[Records for this exercise — start]

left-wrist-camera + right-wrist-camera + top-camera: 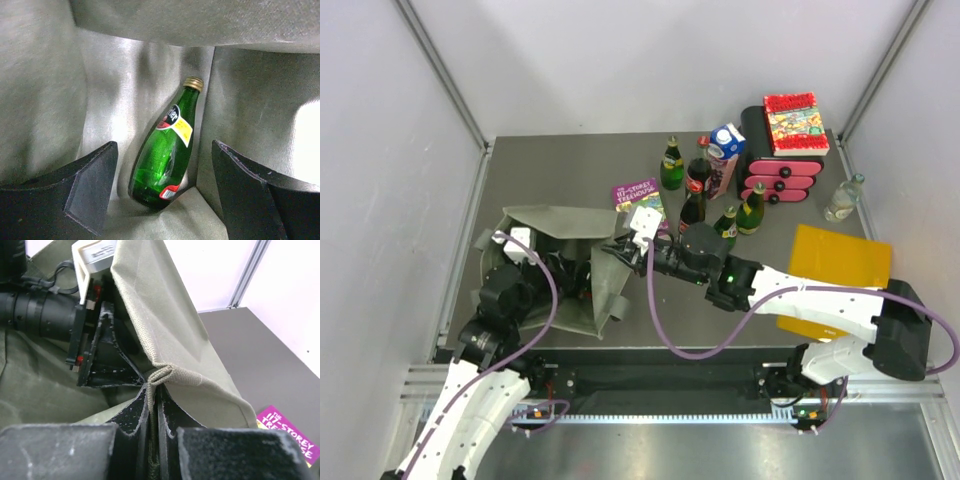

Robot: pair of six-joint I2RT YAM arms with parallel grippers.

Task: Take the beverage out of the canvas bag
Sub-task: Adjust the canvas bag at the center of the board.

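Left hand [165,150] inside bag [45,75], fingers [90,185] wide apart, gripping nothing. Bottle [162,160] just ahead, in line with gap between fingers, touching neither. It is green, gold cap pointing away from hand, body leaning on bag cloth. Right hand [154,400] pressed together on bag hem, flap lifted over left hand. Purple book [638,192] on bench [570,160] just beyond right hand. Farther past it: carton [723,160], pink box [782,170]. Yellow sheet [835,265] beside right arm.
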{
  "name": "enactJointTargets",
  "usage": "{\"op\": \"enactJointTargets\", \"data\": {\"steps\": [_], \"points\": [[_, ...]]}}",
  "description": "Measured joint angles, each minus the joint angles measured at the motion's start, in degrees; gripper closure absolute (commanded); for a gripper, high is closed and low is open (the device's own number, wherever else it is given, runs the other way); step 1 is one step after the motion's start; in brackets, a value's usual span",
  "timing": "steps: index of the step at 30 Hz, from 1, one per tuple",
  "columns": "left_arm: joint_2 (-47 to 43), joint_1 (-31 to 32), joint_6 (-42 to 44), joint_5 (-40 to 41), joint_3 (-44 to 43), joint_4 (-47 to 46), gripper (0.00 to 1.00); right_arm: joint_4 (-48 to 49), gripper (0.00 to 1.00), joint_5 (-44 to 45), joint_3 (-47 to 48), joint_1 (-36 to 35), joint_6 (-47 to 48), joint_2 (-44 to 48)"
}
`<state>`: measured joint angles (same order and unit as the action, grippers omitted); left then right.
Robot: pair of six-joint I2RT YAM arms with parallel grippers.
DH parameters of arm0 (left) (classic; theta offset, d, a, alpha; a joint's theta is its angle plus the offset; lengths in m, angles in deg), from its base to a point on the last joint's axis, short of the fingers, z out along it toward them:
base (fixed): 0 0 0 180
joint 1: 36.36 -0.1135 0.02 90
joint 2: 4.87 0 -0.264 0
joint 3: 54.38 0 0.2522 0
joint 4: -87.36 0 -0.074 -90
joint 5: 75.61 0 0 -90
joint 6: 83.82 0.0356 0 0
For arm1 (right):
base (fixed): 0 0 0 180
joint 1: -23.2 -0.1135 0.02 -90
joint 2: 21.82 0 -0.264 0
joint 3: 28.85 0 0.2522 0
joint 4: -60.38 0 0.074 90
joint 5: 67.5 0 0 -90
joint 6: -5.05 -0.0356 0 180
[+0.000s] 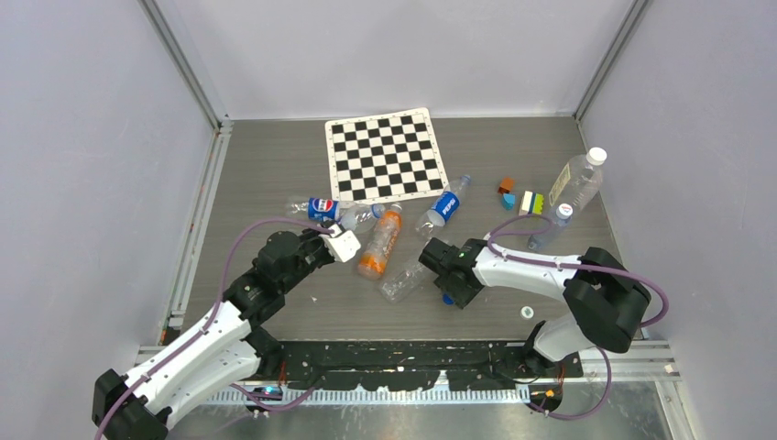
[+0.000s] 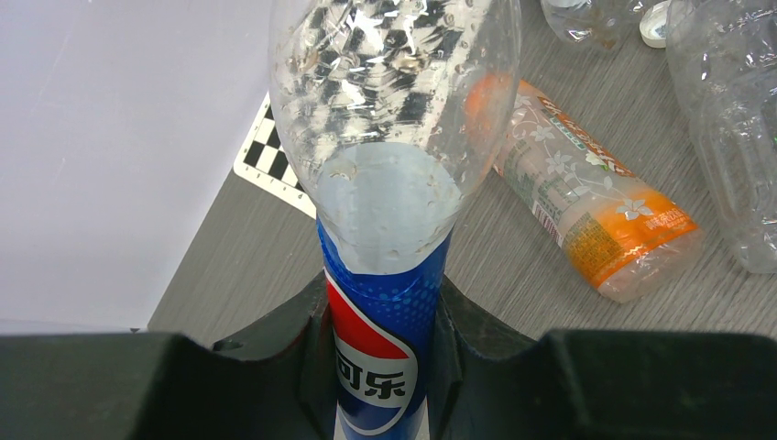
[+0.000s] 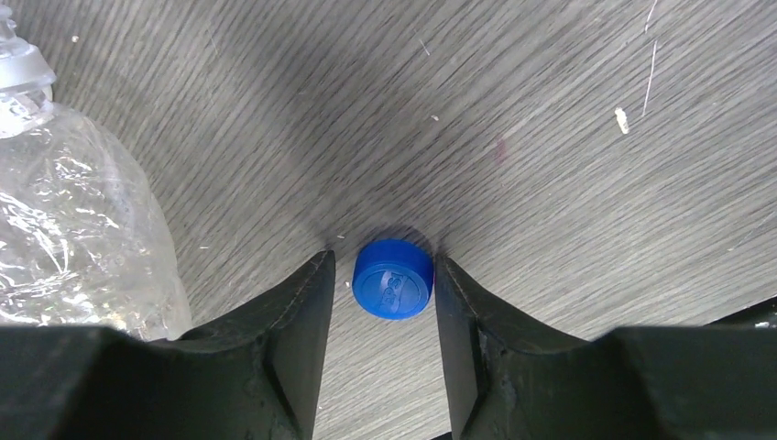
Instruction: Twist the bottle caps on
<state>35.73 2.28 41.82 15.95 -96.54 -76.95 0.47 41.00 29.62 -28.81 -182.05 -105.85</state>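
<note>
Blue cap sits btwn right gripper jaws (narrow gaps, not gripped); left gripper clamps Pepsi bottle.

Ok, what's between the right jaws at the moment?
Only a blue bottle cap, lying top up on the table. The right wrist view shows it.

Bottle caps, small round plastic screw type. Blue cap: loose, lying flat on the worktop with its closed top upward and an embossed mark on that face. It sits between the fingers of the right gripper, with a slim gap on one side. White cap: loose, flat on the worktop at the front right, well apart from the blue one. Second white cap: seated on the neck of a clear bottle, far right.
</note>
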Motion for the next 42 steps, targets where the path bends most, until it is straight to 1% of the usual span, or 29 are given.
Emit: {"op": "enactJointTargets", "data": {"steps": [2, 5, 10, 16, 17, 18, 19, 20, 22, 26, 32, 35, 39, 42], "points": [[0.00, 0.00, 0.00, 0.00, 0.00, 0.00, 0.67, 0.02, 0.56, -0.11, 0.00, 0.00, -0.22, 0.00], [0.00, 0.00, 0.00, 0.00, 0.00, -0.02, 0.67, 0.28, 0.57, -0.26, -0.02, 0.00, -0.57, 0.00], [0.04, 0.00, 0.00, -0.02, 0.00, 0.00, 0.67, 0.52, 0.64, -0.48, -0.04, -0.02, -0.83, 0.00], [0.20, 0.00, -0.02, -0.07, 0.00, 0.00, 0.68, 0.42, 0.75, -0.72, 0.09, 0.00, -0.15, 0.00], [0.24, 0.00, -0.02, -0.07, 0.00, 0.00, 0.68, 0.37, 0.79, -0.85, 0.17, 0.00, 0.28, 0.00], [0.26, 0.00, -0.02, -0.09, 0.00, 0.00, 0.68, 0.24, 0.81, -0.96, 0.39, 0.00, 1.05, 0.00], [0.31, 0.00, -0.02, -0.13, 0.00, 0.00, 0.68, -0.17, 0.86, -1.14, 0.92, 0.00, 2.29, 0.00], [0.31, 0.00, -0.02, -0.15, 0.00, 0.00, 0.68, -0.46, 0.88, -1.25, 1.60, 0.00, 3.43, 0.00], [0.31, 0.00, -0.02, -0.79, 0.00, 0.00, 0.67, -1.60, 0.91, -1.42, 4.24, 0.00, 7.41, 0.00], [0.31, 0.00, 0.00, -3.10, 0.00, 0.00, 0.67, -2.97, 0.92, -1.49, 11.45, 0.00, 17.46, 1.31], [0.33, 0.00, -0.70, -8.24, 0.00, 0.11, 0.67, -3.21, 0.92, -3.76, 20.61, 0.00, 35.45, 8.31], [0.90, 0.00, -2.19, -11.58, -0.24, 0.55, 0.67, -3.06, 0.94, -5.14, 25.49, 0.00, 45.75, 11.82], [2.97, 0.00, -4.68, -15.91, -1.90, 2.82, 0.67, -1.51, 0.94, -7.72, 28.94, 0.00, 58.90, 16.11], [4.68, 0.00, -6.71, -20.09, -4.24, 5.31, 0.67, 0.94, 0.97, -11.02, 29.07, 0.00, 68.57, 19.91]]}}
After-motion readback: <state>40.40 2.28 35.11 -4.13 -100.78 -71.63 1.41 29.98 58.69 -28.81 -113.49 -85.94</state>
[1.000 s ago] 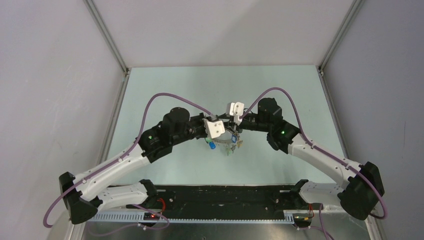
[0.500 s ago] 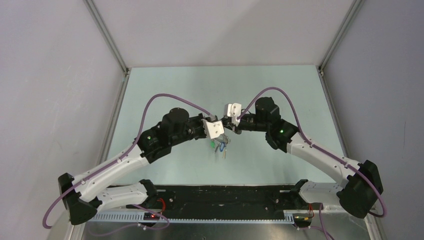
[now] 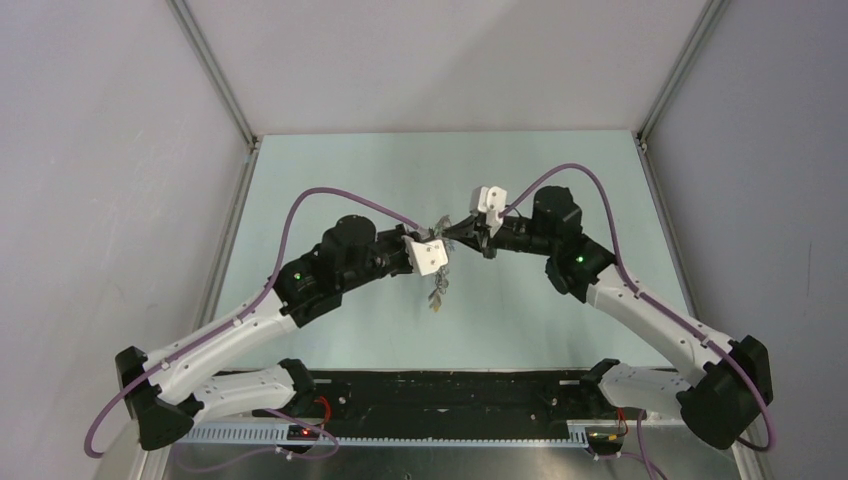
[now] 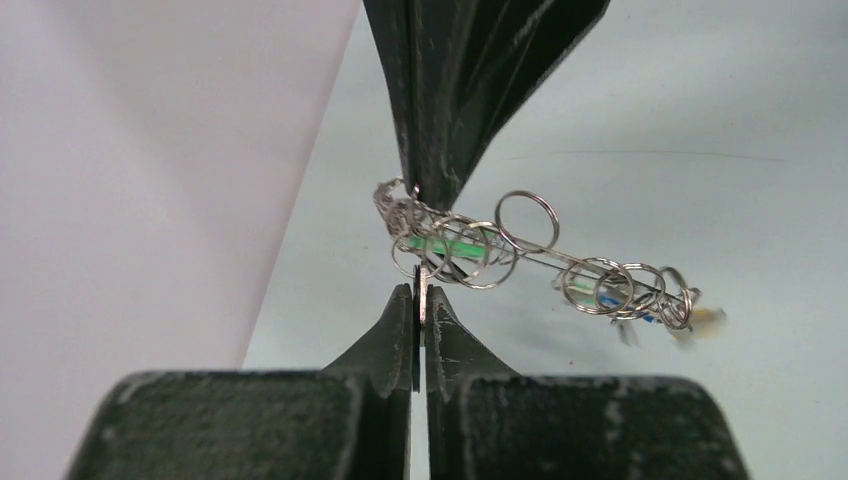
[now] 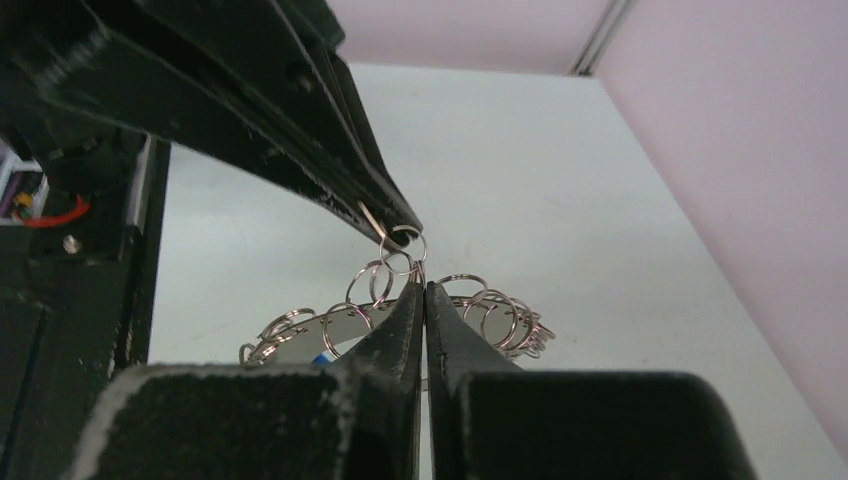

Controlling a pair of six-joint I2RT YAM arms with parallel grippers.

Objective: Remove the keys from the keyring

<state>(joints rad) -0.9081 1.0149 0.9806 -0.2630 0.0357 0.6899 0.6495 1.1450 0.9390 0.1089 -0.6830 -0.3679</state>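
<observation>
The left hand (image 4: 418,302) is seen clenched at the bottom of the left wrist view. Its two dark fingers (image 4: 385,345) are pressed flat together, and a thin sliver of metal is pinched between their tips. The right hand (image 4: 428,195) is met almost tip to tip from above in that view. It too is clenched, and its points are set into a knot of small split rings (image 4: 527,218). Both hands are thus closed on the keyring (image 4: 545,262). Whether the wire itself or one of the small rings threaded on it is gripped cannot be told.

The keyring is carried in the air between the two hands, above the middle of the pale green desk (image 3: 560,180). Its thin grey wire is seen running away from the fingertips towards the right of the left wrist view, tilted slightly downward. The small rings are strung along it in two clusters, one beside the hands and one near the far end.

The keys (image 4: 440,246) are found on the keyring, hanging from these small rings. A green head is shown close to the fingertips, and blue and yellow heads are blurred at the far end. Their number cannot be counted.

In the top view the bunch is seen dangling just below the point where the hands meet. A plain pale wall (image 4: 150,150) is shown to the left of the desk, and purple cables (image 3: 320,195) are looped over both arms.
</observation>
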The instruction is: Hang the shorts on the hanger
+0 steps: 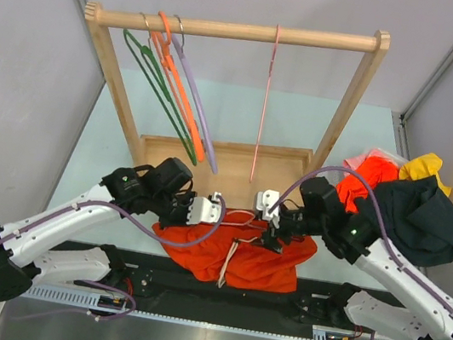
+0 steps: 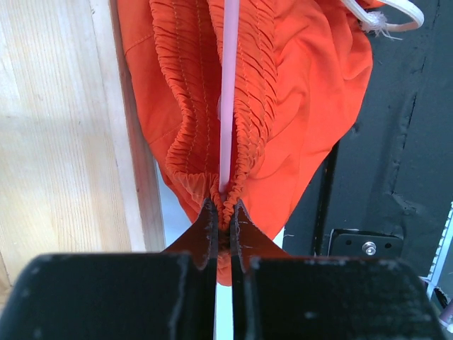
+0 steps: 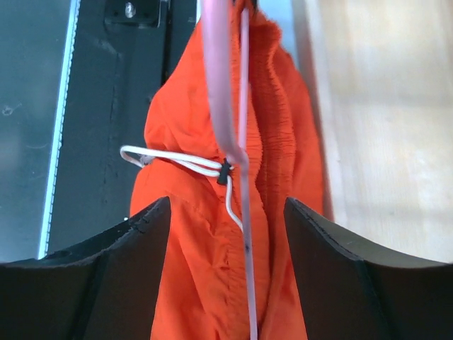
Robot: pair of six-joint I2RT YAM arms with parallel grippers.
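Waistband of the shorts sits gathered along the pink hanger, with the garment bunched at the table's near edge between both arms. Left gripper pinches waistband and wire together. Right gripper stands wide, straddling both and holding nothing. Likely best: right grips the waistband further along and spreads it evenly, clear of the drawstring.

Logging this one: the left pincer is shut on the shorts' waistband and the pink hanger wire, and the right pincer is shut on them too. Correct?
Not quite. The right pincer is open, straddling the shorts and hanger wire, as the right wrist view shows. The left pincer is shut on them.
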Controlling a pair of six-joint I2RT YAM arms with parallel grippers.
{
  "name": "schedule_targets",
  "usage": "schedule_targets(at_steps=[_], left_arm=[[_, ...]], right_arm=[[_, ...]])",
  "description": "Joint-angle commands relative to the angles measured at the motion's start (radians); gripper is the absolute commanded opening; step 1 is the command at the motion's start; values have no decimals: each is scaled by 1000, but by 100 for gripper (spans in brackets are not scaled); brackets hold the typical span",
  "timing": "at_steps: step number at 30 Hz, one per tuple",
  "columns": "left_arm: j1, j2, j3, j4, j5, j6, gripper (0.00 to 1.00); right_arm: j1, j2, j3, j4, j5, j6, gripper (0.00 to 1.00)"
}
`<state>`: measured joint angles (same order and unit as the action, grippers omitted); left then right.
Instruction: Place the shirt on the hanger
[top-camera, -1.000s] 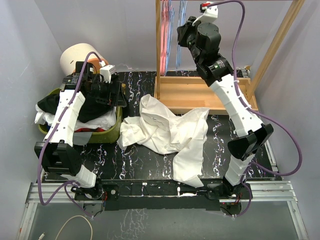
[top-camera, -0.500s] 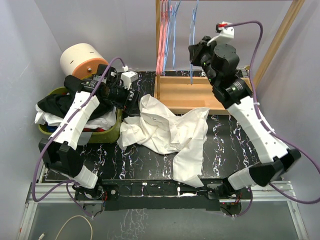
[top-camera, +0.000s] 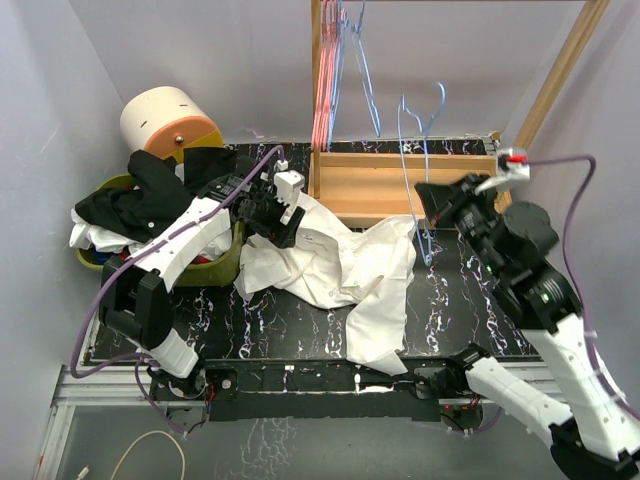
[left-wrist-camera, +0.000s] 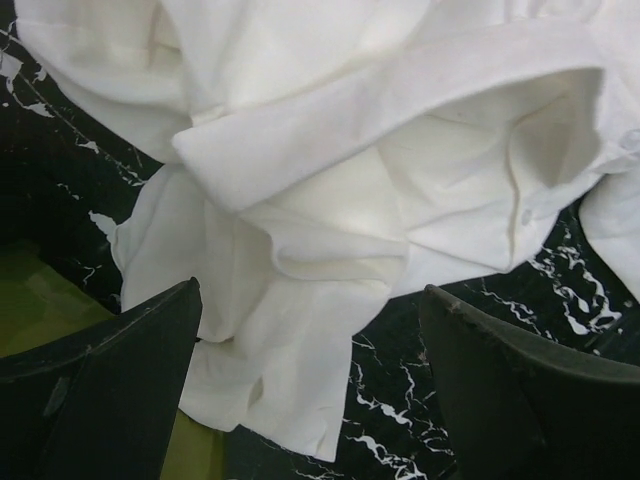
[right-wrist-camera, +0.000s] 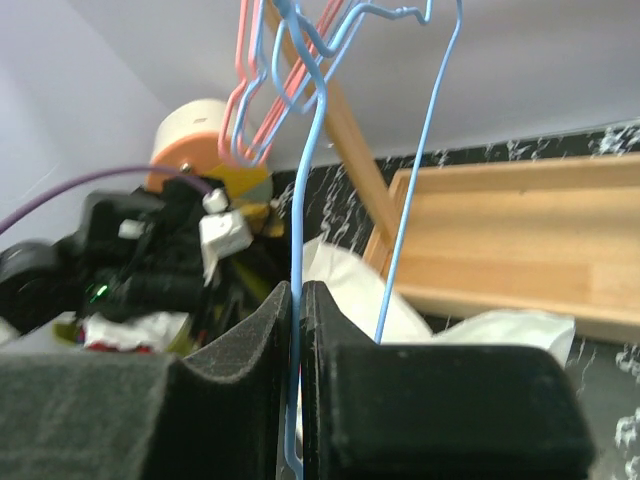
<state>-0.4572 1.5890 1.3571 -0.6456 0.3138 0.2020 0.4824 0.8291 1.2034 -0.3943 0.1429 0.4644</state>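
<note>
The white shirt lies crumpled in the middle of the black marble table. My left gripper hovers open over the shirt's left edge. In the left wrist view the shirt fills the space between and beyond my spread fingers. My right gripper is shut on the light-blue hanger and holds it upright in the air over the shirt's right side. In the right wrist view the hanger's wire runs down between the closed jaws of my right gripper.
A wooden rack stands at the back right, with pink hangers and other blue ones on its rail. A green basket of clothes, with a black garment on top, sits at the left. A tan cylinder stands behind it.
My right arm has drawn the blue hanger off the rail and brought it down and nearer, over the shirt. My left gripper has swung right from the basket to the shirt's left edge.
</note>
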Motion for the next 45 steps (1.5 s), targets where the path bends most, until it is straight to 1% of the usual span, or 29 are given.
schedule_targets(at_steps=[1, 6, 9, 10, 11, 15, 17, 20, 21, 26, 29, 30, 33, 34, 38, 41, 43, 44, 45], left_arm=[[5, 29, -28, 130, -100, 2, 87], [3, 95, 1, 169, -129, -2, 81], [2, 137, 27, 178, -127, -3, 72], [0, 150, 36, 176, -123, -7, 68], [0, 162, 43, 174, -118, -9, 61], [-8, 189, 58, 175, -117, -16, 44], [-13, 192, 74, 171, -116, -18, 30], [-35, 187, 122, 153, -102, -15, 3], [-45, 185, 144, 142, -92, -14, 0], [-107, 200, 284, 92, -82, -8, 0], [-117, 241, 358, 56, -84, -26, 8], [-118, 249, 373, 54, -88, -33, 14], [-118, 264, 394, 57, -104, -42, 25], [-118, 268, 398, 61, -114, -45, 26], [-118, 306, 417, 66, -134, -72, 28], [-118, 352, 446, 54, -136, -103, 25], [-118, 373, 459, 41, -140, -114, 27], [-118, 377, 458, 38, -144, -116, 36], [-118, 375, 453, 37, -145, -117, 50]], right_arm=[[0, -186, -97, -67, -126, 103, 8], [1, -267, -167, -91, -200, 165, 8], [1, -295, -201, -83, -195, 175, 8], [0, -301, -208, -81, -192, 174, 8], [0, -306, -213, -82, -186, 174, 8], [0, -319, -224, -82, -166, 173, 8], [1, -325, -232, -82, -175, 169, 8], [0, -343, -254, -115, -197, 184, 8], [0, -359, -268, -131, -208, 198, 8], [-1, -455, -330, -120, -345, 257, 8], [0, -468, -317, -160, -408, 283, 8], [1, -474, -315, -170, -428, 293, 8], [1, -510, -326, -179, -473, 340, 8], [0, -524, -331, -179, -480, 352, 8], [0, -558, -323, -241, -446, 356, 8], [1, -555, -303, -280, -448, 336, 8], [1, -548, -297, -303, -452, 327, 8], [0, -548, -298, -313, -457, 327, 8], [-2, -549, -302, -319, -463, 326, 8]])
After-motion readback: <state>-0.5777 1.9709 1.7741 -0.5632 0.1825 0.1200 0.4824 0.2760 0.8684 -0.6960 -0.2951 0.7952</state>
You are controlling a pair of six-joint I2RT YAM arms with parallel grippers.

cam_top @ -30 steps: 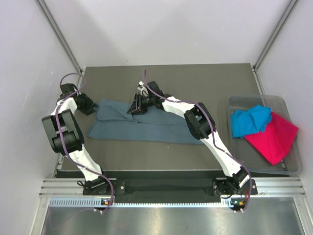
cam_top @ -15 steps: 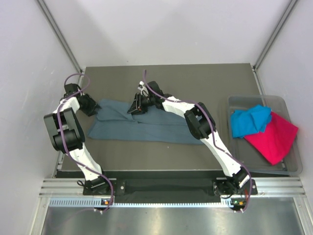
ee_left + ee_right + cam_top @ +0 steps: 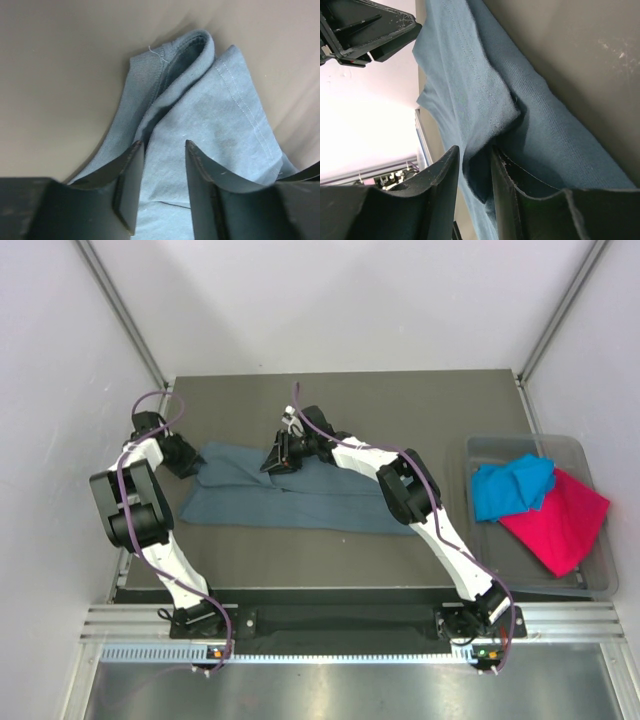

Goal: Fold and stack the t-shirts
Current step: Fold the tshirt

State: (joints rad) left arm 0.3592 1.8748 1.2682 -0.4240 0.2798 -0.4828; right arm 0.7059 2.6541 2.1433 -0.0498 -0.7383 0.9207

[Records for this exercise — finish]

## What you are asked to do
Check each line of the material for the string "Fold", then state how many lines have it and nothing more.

## Exercise output
2